YOUR INSTRUCTIONS: Repeat verbatim what the listing holds, but not its pictures.

INPUT DATA:
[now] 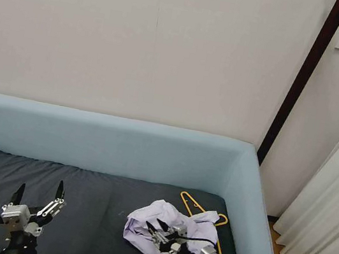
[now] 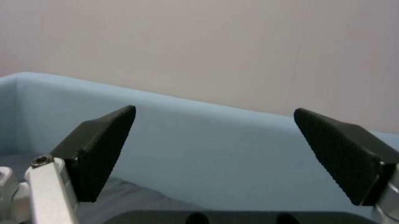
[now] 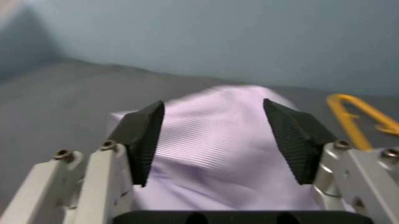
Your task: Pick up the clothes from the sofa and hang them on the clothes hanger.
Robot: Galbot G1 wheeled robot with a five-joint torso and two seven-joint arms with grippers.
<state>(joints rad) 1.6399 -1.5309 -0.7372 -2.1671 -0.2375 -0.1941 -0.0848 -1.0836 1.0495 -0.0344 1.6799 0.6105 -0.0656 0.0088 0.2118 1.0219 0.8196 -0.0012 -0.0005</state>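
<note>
The crumpled lilac shirt (image 1: 139,227) at five o'clock looks soft and light, best pinched at a raised fold before the wide-spread right gripper (image 3: 213,114), while the left gripper (image 1: 40,192) hangs spread at seven.

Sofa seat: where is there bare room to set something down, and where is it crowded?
Bare: the dark seat cushion between the left end and the lilac shirt, beneath the open left gripper. Crowded: the right end beside the armrest: shirt, orange hanger, and the open right gripper over the shirt.

home living room, pale blue sofa (image 1: 152,153), white curtains (image 1: 330,210)
</note>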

RESPONSE AREA:
[now] 
[now] 
[now] 
Your task: Pick up the clothes from the sofa and hang them on the clothes hanger.
Robot: Galbot G1 wheeled robot with a five-joint torso and two seven-joint arms with grippers.
<state>(joints rad) 1.6399 -1.5309 -0.7372 -2.1671 -0.2375 -0.1941 -0.0848 -1.0836 1.0495 -0.0344 1.6799 0.6105 -0.0656 0.0088 0.2118 1.0219 0.8196 -0.0012 -0.0005</state>
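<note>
The crumpled lilac shirt (image 1: 139,227) at five o'clock looks soft and light, best pinched at a raised fold before the wide-spread right gripper (image 3: 213,114), while the left gripper (image 1: 40,192) hangs spread at seven.

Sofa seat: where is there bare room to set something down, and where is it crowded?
Bare: the dark seat cushion between the left end and the lilac shirt, beneath the open left gripper. Crowded: the right end beside the armrest: shirt, orange hanger, and the open right gripper over the shirt.

home living room, pale blue sofa (image 1: 152,153), white curtains (image 1: 330,210)
</note>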

The answer has now been finished.